This week’s topic in our series on supplements to potentially help with missing periods is maca, aka Lepidium meyenii.
A little while back I did a survey of women in my facebook support group and found that among 53 women 63 supplements were being taken with the idea of helping to restore missing periods. (The overview of the topic can be found here, other posts in the series include Vitex and Acetyl-L-Carnitine). Maca was taken by 10 of these women, so I thought we’d investigate it next. Thanks to Eryn for digging up some references!
Overview of Maca
Maca is grown in the central Andes. The part that is eaten is the “hypocotyl”, a tuberous root-like structure that is a storage organ for nutrients. Maca has been cultivated and used for food and medicinal purposes for hundreds of years.
Maca and period restoration
Our question is whether maca can be useful in a woman trying to restore menstrual cycles. I was rather surprised after reading some abstracts to find that there were hints of potential usefulness of this supplement – but after reading the full studies, my conclusion is that while maca is not going to hurt recovery, it is unlikely to help either.
In the first study, rats were fed dried maca powder as 5%, 25%, or 50% of their diet. Seven weeks later, during the “pro-estrus” phase (like the follicular phase in humans) hormones were measured, and in the rats consuming 50% maca, a 4.5-fold elevation in LH levels and 19-fold elevation in FSH levels were seen. This elevation was dose dependent (meaning elevations were seen at lower amounts consumed as well, in proportion to the amount of maca). However, there are two key points missing from the abstract, which is where that info comes from. One is that there was essentially no elevation at the lowest dose, 5% of feed, which is about 3g/kg/day. The second point was that these elevations were very transient, seen only at the time of the pre-ovulatory surge. There was not an overall increase in LH levels.
The huge elevations in LH are clearly not reproducible in humans, because 50% of our diet as maca powder is not feasible. Even 3 grams per kilogram, i.e., 180 grams per day in someone weighing 60kg (about 130 lb) doesn’t jibe with the dosages normally prescribed. A website selling maca powder indicates that a serving is about 9 grams. In the Andes, people will often eat 100-200g of the root 2-3 times a week, a much higher amount than what is realistically available to those of us outside Peru.
There are a few other studies in rodents, but unfortunately not much in humans to support or refute these results. A study performed in men (due to positive effects on sperm parameters) showed no change in FSH, LH, estradiol, prolactin, or testosterone while taking 1.5 or 3g of maca for up to 12 weeks.
These two results, an elevation in the levels of LH and FSH *only* during the pre-ovulatory surge in mice, and no change in reproductive hormones in males in response to maca suggest that maca is not going to help with no periods based on a hormonal mechanism.
As I was researching the toxicity of maca (which seems to be zero), I came across an article where they did a double-blind, placebo-controlled study looking at a number of health outcomes after consuming maca (3g/day) for 12 weeks (197 subjects across all groups). The health outcomes were assessed on a weekly basis, giving a really nice data set. There were no adverse events reported which is great, and they reference another study that found no toxicity in rats at up to 17g/kg, which is an enormous amount, so maca seems to be very safe to eat.
GENERAL HEALTH EFFECTS OF MACA
Some of the health outcomes that were measured in the study I just mentioned and found to be significantly different from placebo (on top of a placebo effect!) may be of interest to readers – improved libido, energy, mood, and “Health Related Quality of Life” score. The “HRQL” is a 36-question survey that contains “five items related to general health, five items related to physical activities associated with current health status, two items related to limitations on work or other regular daily activities as a consequence of reduced physical health, two items on bodily pain, one item about vitality, and five items on mental health .”

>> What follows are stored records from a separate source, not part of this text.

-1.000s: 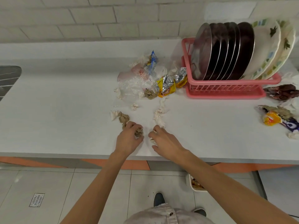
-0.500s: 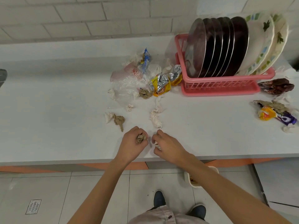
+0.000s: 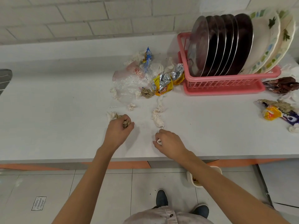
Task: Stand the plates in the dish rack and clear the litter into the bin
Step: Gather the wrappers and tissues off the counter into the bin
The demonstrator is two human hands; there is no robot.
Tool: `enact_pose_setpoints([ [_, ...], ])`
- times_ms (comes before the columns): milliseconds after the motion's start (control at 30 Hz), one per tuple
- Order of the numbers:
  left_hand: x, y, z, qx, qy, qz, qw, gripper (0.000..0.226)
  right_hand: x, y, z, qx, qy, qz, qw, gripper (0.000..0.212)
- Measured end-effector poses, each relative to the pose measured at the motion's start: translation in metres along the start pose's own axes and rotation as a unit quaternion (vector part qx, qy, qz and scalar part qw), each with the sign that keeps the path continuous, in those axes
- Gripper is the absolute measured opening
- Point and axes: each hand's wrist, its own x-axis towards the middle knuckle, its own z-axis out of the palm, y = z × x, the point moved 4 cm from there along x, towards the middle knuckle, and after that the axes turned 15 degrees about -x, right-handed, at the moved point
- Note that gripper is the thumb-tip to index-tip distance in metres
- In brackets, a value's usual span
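The plates [image 3: 229, 44] are already stood in the pink dish rack [image 3: 226, 84], so gathering is judged best done from the near counter [image 3: 48, 118] edge, which is bare, outward. Brown paper [image 3: 125, 124] is clenched in the left hand [image 3: 119, 130], a white scrap [image 3: 159, 141] pinched in the right hand [image 3: 169, 143]. Both loads are best dropped into the bin [image 3: 196, 181] below before the twisted tissue [image 3: 157, 117] just beyond is taken.

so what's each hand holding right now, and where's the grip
Left hand is closed around a brown paper wad, which shows between the fingers. Right hand pinches a white tissue scrap at the fingertips.
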Motion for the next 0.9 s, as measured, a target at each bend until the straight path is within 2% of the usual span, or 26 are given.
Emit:
enact_pose_setpoints([
  [67,0.006,-0.008,-0.005,0.052,0.006,-0.010,0.999,0.008,0.002,-0.001,0.001,-0.013,0.003,0.005,1.000,0.028],
  [200,0.016,-0.023,-0.009,0.145,0.027,-0.027,0.989,0.041,0.005,-0.002,0.003,-0.025,0.015,0.010,1.000,0.030],
  [300,0.019,-0.035,-0.009,0.169,0.037,-0.060,0.983,0.052,0.003,-0.002,0.005,-0.028,0.019,0.011,0.999,0.030],
  [567,0.005,-0.041,0.007,0.199,0.017,-0.077,0.977,0.026,-0.001,-0.001,0.005,-0.021,0.031,0.012,0.999,0.029],
  [700,-0.008,-0.028,0.014,0.161,0.022,-0.057,0.985,0.019,-0.005,0.001,0.005,0.004,0.032,0.015,0.999,0.028],
  [900,-0.035,0.003,0.041,0.077,-0.012,0.000,0.997,0.022,-0.012,0.020,-0.005,0.167,-0.015,0.071,0.983,0.020],
])
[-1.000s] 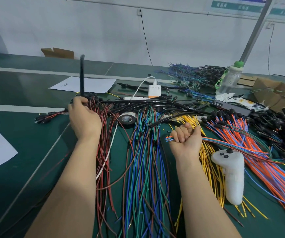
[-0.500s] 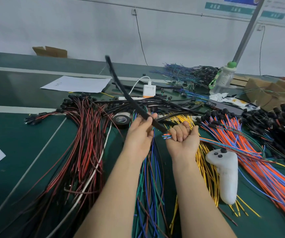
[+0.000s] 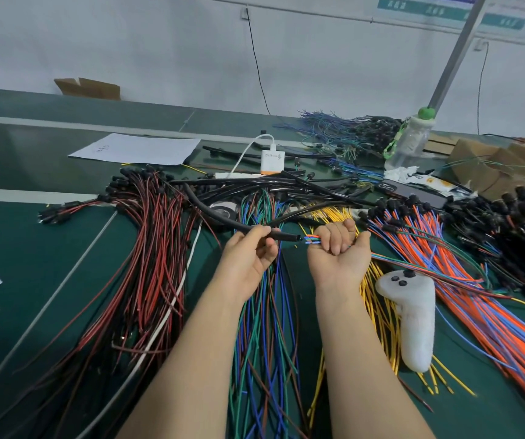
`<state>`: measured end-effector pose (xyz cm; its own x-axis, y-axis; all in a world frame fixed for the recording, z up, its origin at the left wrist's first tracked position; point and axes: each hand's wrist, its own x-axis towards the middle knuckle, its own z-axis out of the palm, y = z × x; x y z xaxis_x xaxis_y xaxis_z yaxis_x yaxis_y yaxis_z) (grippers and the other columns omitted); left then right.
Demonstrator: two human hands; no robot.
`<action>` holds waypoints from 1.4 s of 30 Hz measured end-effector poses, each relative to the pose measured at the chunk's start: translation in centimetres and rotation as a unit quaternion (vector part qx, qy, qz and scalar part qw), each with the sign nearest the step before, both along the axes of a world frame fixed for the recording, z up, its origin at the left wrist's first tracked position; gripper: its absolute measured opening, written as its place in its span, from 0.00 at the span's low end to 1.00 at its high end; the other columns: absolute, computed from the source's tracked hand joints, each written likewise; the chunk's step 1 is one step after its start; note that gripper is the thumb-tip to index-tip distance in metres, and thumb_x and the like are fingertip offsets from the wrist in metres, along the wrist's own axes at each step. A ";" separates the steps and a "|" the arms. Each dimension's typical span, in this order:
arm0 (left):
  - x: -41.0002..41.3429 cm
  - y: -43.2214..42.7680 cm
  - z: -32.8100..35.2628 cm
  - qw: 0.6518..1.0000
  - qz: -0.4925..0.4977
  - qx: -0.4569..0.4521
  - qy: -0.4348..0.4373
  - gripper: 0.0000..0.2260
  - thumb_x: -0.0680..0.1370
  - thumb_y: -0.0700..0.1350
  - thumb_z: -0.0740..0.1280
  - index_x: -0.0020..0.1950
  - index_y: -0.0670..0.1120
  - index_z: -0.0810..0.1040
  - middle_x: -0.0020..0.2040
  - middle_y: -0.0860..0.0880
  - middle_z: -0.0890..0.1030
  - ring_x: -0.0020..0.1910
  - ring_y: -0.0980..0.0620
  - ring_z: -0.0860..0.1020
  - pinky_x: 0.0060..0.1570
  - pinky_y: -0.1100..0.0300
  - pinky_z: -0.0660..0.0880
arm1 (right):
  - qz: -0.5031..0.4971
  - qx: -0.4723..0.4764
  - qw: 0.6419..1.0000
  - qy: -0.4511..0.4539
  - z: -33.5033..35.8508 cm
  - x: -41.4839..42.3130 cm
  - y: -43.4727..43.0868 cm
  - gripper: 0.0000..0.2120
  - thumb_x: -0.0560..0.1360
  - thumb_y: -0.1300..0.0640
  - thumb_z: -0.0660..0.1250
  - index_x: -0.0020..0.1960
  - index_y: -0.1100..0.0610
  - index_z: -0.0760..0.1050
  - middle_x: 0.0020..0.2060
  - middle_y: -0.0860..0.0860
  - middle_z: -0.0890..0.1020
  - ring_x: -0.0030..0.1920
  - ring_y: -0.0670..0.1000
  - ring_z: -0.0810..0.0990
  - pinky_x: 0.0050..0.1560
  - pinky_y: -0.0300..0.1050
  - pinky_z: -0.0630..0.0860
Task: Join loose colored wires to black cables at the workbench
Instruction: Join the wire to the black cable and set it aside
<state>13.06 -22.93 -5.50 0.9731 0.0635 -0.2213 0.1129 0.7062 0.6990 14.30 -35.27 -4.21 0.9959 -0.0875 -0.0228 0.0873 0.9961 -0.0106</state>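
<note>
Your left hand [image 3: 248, 251] pinches the black cable [image 3: 210, 213] close to its open end, thumb and fingers curled round it, and the rest of the cable arcs away toward ten o'clock over the table [image 3: 33, 248]. Your right hand [image 3: 337, 251] is clenched round a small bundle of colored wires [image 3: 310, 239]. Their tips poke out of the fist toward nine o'clock, just beside the cable's mouth. Whether any tip is already inside, I cannot tell.

The likeliest trouble is at that mouth. The tips look slightly splayed, so if you push before they are gathered, one may catch on the rim and fold back while the others go in. Only a short length shows beyond your fist, which helps, but a push off the cable's line could still buckle the thin wires.

Watch the slack too. The bundle's tail runs off toward four o'clock, over the orange wires [image 3: 476, 296] and close to the white controller [image 3: 413, 318], and a snag there would drag the tips back out. The cable's far end lies among the heap of black cables [image 3: 286, 185] at twelve o'clock and could hang up the same way.
</note>
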 end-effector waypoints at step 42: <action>-0.6 -2.0 -0.3 0.990 -0.043 0.069 -0.115 0.06 0.77 0.32 0.64 0.46 0.43 0.76 0.40 0.46 0.79 0.40 0.55 0.80 0.43 0.67 0.78 | -0.076 -0.090 0.992 0.053 0.1 0.2 0.2 0.27 0.83 0.44 0.48 0.32 0.58 0.67 0.18 0.48 0.59 0.18 0.47 0.58 0.23 0.35 0.57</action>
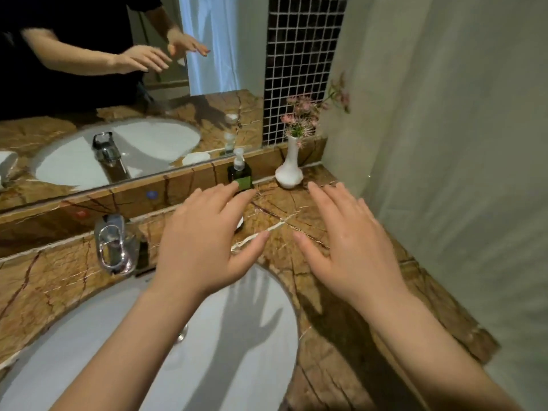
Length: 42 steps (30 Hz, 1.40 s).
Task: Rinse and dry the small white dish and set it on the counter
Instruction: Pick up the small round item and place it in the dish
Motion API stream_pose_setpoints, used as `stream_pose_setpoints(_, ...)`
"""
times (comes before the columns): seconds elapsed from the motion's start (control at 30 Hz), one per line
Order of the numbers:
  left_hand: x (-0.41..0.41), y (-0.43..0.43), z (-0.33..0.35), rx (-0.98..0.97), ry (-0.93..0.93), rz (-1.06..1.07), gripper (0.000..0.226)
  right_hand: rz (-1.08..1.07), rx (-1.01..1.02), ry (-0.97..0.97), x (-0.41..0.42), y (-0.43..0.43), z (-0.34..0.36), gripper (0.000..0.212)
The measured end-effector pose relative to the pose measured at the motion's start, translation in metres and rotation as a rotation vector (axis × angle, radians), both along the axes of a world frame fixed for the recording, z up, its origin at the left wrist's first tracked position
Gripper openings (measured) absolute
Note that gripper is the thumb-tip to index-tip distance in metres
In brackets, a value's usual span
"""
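Observation:
My left hand (pixel 204 235) hovers palm down with spread fingers over the brown marble counter (pixel 296 215), holding nothing. Under its fingers only a thin white sliver of the small white dish (pixel 240 223) shows on the counter, in front of the soap bottle. The mirror reflects the dish as a flat white round. My right hand (pixel 347 238) is also flat and spread above the counter to the right, empty and looking wet. The white sink basin (pixel 231 336) lies below both forearms.
A chrome tap (pixel 114 244) stands at the sink's back left. A dark green pump bottle (pixel 240 173) and a white vase of pink flowers (pixel 289 164) stand by the mirror ledge. A pale wall closes off the right side.

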State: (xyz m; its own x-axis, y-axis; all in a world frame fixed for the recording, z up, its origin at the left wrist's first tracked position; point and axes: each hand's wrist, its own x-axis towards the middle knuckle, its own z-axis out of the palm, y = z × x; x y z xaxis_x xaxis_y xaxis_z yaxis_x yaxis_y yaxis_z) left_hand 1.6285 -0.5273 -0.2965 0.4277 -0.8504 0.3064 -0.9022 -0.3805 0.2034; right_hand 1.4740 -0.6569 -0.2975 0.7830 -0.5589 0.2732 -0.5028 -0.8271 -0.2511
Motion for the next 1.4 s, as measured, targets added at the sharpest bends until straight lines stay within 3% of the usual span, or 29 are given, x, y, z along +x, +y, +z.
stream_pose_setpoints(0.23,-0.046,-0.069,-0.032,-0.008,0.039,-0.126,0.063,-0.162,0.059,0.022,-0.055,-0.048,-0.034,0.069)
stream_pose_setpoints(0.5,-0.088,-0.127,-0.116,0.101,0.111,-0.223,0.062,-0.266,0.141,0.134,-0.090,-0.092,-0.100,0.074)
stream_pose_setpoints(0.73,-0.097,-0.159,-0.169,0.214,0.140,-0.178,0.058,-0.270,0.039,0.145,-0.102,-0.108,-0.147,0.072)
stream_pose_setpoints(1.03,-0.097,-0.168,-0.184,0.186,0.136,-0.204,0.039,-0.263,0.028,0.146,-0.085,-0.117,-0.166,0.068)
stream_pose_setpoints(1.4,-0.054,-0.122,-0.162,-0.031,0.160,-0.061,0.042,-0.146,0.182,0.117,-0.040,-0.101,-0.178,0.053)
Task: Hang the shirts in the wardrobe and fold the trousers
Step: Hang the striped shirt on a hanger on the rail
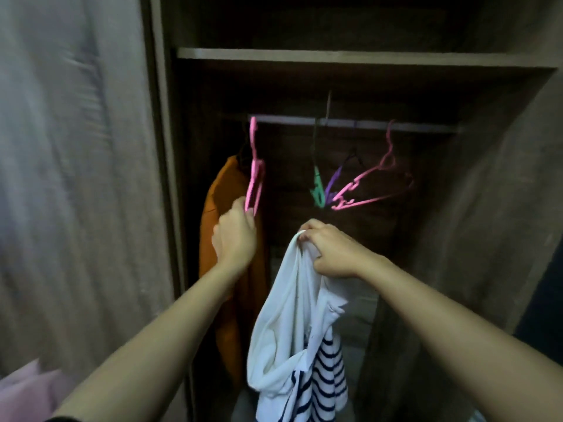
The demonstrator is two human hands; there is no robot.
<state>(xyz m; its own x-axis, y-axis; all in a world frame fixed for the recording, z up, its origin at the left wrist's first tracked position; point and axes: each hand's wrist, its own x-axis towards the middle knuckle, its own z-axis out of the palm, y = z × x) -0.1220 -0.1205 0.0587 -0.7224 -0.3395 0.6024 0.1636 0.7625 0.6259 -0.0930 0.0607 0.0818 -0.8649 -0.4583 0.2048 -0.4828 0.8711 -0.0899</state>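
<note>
I face an open dark wooden wardrobe with a rail point(350, 123) under a shelf. My left hand point(236, 236) pinches the lower end of a pink hanger point(254, 178) that hangs on the rail's left part. Just left of it hangs an orange garment point(219, 214). My right hand point(332, 251) grips the top of a white shirt with navy stripes point(292, 330), which dangles in front of the wardrobe. Further right on the rail hang a green hanger point(317, 187), a purple hanger point(335, 178) and another pink hanger point(374, 184), all without clothes.
A pale curtain point(70, 178) fills the left side beside the wardrobe's left wall point(166, 178). The wardrobe's right wall point(487, 208) stands close by my right arm. A shelf point(350, 57) spans above the rail. Pink fabric point(24, 388) lies at the bottom left.
</note>
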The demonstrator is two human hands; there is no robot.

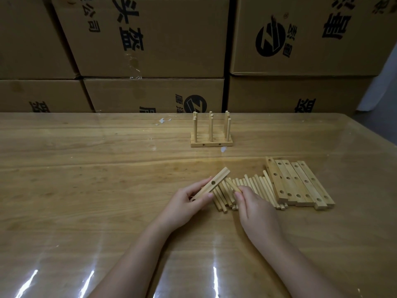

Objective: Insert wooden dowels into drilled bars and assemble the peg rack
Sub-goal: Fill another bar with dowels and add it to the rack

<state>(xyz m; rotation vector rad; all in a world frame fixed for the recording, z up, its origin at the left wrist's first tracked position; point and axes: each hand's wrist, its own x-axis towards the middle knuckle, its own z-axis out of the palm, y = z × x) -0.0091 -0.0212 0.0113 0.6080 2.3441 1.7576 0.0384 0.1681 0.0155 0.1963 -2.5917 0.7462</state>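
Left hand [184,203] grips one drilled bar [217,179]. Right hand [255,209] pinches one dowel [232,185] over the loose dowel pile [257,186]. One finished rack [211,144] stands on the surface [86,168].

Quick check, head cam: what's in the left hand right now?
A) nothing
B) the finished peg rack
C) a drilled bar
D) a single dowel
C: the left hand grips a drilled bar with one hole facing up, while the right hand pinches a single dowel with its fingers.
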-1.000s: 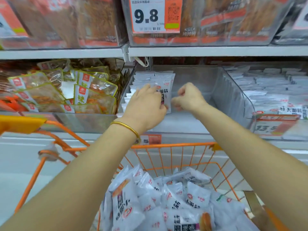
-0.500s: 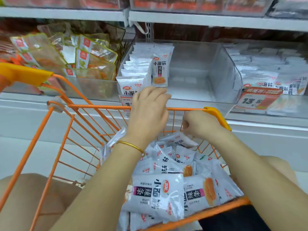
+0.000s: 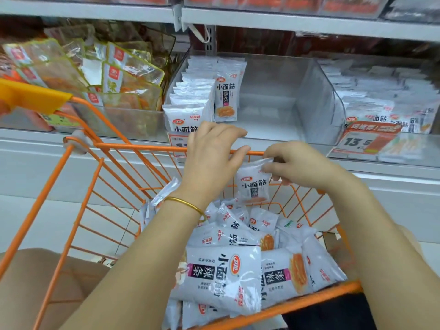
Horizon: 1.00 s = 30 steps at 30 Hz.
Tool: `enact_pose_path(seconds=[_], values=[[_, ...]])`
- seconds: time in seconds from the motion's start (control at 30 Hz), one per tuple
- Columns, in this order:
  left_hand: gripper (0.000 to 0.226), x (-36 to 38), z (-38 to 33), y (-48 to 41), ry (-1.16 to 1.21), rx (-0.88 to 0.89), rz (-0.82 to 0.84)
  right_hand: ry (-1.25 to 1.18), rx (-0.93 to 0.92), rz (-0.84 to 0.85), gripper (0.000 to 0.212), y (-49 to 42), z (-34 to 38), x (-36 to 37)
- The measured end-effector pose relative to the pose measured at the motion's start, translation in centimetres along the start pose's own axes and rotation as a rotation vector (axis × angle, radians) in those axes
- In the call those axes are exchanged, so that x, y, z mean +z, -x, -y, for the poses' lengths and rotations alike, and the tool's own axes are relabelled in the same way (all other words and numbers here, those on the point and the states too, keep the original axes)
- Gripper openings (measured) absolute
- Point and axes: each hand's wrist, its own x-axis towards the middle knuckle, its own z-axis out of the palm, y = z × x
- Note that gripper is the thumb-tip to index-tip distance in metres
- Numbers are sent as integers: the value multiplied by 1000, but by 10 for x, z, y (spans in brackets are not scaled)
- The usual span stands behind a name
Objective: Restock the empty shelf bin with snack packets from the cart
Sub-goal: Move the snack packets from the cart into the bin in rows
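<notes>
A white snack packet (image 3: 253, 186) hangs upright above the orange cart (image 3: 95, 182), pinched at its top edge by my right hand (image 3: 295, 165). My left hand (image 3: 212, 156) hovers just left of it, fingers spread, thumb near the packet's top corner, holding nothing. Several more white packets (image 3: 228, 275) lie piled in the cart below. The clear shelf bin (image 3: 316, 101) behind holds a row of upright packets (image 3: 197, 96) along its left side; its right part is bare.
A bin of yellow-edged clear snack bags (image 3: 100, 75) stands to the left. To the right, another bin (image 3: 390, 98) holds white packets behind an orange 13.5 price tag (image 3: 366, 139). A shelf board (image 3: 285, 22) runs overhead.
Both hands came back from the shelf bin down to the cart. My right hand has lifted one white packet out of the pile; the view tilted down.
</notes>
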Motion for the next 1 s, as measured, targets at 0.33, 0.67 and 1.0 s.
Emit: enact_pose_path(seconds=[0.33, 0.67, 1.0], values=[[15, -17, -15, -22, 846, -446, 78, -713, 6, -135, 17, -1, 7, -20], [53, -4, 32, -35, -247, -113, -105, -1036, 212, -224, 9, -83, 6, -50], [55, 21, 60, -26, -563, 33, 4, -674, 419, -223, 32, -190, 7, -3]])
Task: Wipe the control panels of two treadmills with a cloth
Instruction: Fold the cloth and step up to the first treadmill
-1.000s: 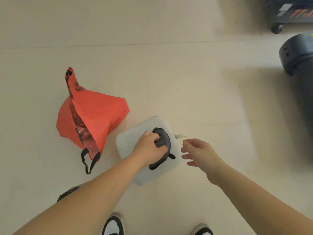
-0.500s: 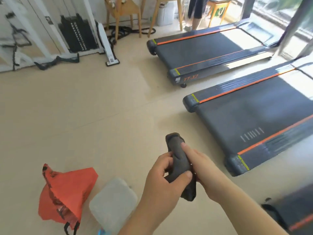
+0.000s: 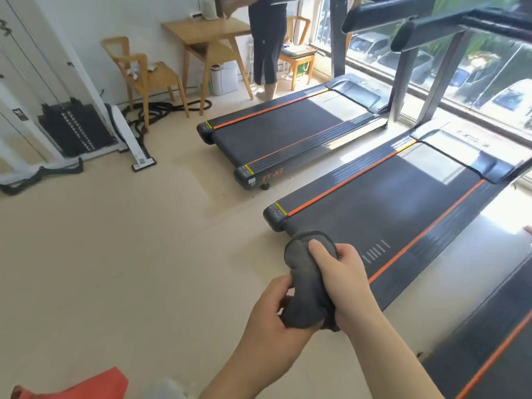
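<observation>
A dark grey cloth (image 3: 305,277) hangs bunched in front of me, held by both hands. My left hand (image 3: 270,315) grips its lower end from the left. My right hand (image 3: 342,280) wraps round its upper part from the right. Two black treadmills with orange stripes lie ahead: the nearer treadmill (image 3: 388,203) just beyond my hands and the farther treadmill (image 3: 276,131) behind it. Their handrails (image 3: 383,15) show at the top right; the control panels are out of view.
A third treadmill deck (image 3: 489,349) lies at the lower right. An orange bag (image 3: 86,387) and a translucent container (image 3: 169,387) sit on the floor at the bottom left. A person (image 3: 266,44) stands by a wooden table (image 3: 207,33); a wooden chair (image 3: 144,73) and weight machine (image 3: 77,131) stand left.
I lifted the cloth off the container on the floor, brought my right hand onto it, and my view rose from the floor toward the treadmills.
</observation>
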`<action>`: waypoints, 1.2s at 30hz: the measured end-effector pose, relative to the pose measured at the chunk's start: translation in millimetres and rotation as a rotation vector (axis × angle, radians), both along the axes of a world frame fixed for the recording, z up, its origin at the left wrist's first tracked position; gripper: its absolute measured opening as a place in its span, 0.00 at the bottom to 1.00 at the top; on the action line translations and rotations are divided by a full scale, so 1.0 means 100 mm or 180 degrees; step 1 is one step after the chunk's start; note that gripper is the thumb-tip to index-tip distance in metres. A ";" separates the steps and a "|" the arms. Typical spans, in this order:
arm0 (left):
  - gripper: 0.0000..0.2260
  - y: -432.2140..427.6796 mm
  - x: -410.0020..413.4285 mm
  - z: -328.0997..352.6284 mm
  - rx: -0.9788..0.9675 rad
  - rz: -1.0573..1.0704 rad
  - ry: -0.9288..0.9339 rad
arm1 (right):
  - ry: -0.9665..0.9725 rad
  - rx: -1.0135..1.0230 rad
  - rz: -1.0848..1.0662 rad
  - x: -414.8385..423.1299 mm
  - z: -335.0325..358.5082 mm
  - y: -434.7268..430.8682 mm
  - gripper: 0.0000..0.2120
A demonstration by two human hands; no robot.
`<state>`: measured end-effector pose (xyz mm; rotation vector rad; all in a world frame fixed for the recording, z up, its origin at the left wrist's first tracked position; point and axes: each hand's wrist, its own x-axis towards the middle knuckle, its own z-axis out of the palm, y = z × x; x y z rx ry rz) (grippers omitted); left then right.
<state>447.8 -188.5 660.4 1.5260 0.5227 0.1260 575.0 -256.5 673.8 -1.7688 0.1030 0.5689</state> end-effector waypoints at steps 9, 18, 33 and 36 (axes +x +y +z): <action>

This study suggests that there may be other reasons to take maca than period restoration per se… it may help with overall quality of life while you are working to recover. And in someone who is at a “fertile BMI,” not doing high intensity exercise, but still stressed and anxious… maybe something like maca could help with the mental stress part.
MACA for Missing periods?
My ultimate conclusion is if you like maca, go ahead and have some (after checking the sourcing, see below), but don’t feel like this is something that you need to go out and get to help you restore your missing period. It may have some mood boosting effects that could be helpful during recovery in other ways though.
I will leave you with a quote from a recent review of maca,
To date, the health claims of maca cannot be fully supported from a scientific standpoint and more research is needed. It appears that the indigenous local knowledge about the health benefits of maca has been dragged out of context to fit the demands of a growing market for herbal remedies. This globalisation (or hype esp. in China) also has had serious consequences for the local producers in Peru. The lack of protocols to regulate the production and marketing of maca during this rapid expansion, poses a threat to both the safety of consumers and the sustainability of supply.